▶ **Requirement**
Below is a listing. Write out exactly its lines between the one holding "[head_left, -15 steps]" and the one holding "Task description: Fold", inclusive.

-- Supplied data follows --

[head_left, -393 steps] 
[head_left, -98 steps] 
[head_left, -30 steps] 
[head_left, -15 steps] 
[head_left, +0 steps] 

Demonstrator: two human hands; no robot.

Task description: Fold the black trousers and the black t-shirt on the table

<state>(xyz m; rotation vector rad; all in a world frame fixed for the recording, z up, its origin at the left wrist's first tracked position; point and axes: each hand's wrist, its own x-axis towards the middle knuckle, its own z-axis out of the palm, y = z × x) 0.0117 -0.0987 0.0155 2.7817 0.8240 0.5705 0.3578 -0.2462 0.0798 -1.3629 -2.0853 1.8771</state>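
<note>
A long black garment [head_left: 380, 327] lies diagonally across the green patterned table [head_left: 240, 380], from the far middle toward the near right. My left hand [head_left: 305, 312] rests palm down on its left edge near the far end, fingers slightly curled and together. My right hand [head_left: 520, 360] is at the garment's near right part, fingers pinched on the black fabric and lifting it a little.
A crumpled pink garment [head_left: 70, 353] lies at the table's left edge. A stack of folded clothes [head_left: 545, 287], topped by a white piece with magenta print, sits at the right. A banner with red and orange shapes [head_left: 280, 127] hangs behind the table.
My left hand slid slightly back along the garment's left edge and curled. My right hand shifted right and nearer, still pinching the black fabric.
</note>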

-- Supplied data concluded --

▶ **Written response**
[head_left, -15 steps] 
[head_left, +0 steps] 

Demonstrator: two human hands; no robot.

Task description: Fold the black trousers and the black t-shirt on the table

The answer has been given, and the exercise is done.